Ces 120-130 milliards proviendront du renforcement de la Banque européenne d'investissement, des project-bonds (emprunts en commun pour financer des infrastructures) et des fonds européens encore inutilisés, des mesures déjà à l'étude à Bruxelles. Cela avait déjà été évoqué par M. Hollande dans la «feuille de route» adressée au président de l'UE Herman Van Rompuy.

Les dirigeants, réunis sur les hauteurs de la capitale italienne, dans la belle Villa Madama, ont toutefois souligné que la croissance ne se ferait pas au détriment de la discipline budgétaire sans qui elle n'aurait «pas de base solide», a souligné M. Monti.

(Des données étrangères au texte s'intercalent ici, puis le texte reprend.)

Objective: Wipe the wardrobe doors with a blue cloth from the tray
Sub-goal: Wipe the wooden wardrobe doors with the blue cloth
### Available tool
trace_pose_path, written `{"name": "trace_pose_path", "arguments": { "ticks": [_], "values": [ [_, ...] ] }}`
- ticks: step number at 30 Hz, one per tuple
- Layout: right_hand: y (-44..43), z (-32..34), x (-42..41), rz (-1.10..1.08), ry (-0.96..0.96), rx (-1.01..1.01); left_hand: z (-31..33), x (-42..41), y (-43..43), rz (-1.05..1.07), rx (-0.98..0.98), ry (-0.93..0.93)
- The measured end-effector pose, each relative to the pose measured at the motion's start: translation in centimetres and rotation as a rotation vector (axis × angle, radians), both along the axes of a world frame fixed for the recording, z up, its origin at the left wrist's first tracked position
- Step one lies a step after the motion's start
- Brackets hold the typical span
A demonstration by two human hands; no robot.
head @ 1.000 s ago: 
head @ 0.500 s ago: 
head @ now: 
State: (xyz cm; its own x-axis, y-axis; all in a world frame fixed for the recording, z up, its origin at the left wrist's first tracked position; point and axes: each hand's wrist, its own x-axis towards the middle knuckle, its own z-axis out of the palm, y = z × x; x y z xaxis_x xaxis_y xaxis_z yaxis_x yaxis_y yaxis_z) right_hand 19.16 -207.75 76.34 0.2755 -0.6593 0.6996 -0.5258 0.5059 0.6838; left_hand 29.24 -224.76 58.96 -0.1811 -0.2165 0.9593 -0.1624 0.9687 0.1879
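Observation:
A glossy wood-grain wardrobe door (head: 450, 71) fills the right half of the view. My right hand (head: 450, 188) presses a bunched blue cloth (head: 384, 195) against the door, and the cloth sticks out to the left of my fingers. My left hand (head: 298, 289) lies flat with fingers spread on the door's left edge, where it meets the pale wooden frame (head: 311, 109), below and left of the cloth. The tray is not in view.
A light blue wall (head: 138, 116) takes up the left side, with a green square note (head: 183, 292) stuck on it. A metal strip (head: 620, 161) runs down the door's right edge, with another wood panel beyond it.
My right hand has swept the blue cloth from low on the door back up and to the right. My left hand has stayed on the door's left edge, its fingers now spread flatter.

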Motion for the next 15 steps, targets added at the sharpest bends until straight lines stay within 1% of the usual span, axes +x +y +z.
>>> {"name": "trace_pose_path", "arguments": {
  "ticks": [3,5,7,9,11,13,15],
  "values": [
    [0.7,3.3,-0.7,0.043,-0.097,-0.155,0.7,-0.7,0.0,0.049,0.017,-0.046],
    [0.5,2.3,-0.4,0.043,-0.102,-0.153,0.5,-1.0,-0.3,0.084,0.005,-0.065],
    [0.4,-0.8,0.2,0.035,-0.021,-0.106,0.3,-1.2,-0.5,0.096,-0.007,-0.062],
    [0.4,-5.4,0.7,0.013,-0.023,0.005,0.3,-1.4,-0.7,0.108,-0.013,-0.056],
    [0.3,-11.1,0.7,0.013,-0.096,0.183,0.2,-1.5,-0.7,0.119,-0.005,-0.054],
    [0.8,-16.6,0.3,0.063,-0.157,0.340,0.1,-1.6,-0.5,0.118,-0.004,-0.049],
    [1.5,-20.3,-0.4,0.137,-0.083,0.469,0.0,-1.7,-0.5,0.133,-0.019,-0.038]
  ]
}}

«L'euro est là pour rester, on y tient tous», a encore déclaré l'ancien commissaire européen sur un ton combatif, ajoutant qu'il fallait donner aux marchés et aux citoyens européens la perspective de «l'irréversibilité de ce grand projet qui a réussi jusqu'à présent».

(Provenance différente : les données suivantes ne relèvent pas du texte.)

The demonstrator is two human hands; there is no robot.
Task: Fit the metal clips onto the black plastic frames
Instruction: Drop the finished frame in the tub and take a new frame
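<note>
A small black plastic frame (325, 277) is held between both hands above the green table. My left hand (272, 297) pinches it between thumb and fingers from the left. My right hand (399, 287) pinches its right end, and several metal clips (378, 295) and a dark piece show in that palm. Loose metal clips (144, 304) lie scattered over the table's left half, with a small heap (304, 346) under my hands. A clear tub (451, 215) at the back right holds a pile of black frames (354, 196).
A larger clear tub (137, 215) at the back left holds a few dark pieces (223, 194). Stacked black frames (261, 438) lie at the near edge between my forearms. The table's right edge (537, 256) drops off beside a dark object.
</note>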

Eurobonds, une perspective mais «pas à dix ans»

Angela Merkel - qui s'est envolée à l'issue de ce mini-sommet pour Gdansk, en Pologne, afin d'assister au quart de finale de l'Euro de football hautement symbolique entre l'Allemagne et la Grèce - a martelé de son côté qu'il ne fallait «pas moins d'Europe mais plus d'Europe» dans le cadre d'une «union politique».

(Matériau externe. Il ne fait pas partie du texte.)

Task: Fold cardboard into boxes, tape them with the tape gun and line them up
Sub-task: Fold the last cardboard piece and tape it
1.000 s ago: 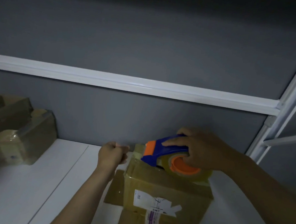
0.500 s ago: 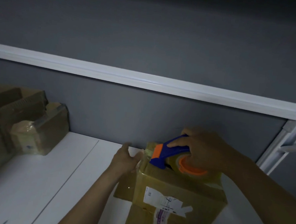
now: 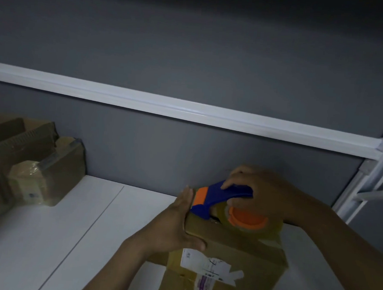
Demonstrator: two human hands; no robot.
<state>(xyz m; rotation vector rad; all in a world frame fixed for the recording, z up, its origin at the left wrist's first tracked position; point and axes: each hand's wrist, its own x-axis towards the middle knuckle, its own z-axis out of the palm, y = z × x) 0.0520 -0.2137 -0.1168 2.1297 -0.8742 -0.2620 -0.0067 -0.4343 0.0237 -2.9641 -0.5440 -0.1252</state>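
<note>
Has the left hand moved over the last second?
Yes. The left hand has moved right, closing the gap to the cardboard box, and now presses flat against its left side.

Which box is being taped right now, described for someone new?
On the white table by the grey wall, skip the taped boxes lined up at far left. It is the cardboard box at the right, the only one with a white shipping label and the blue-and-orange tape gun on top.
</note>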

«Les quatre pays sont d'accord là-dessus», a-t-elle assuré, même si François Hollande a posé ses conditions en affirmant qu'il n'y aurait pas de «transfert de souveraineté» à l'UE sans «amélioration de solidarité».

Le président français a notamment considéré que les euro-obligations, instruments de mutualisation de la dette qui cristallisent l'opposition entre Paris et Berlin, devaient toujours être une «perspective» mais «pas à dix ans».

Le gouvernement français avait fait récemment un pas en direction de l'Allemagne en admettant que les euro-obligations n'étaient pas pour tout de suite, mais il veut tout de même mettre en place rapidement des «euro-bills», titres de dette à court terme, ou un fonds d'amortissement de la dette.

«À mesure qu'il y aura une union, une intégration, les eurobonds seront un instrument utile pour l'Europe, je continuerai à travailler dans ce sens», a assuré M. Hollande.

Le mini-sommet de Rome a permis aux quatre dirigeants d'avoir en outre un «échange de vues», selon une source gouvernementale italienne, sur la proposition de M. Monti d'utiliser les fonds de secours européens pour acheter de la dette afin de contrer la flambée des taux de l'Espagne ou de l'Italie.

Une option possible, mais qui n'a jamais été utilisée. Après la conférence de presse, M. Hollande a indiqué soutenir «pleinement» cette hypothèse. Selon Rome, Madrid voit aussi cette idée d'un oeil favorable tandis que Berlin n'en exclut pas la possibilité, mais sous certaines conditions.

Avant ce mini-sommet, Mario Monti avait présenté très clairement l'enjeu du sommet de la semaine prochaine dans plusieurs quotidiens européens.

Selon lui, si les dirigeants européens ne parvenaient pas à trouver un accord sur les moyens d'enrayer la crise, «il y aurait des attaques spéculatives de plus en plus fortes contre certains pays».

Sur la question plus consensuelle de la taxe sur les transactions financières, les quatre dirigeants se sont mis d'accord pour adopter la taxe sur les transactions financières, dans le cadre d'une coopération renforcée, qui requiert l'adhésion d'au moins neuf États de l'UE.

«Ça ne va pas changer les finances, mais c'est un prélèvement sur les mouvements de capitaux», a commenté M. Hollande dans la soirée.

Réunis à Luxembourg au même moment, les ministres des Finances de l'UE ont d'ailleurs constaté leur désaccord sur cette taxe, qui ne pourra donc pas être adoptée à l'échelle des vingt-sept, ouvrant la voie à l'initiative d'un plus petit nombre d'entre eux.

Enfin, le ministre espagnol des Finances Luis de Guindos a indiqué à Luxembourg que Madrid ferait officiellement lundi sa demande d'aide pour ses banques qui, selon deux audits dévoilés jeudi, auront besoin d'un maximum de 62 milliards d'euros, un chiffre inférieur aux attentes des marchés et aux 100 milliards proposés par la zone euro.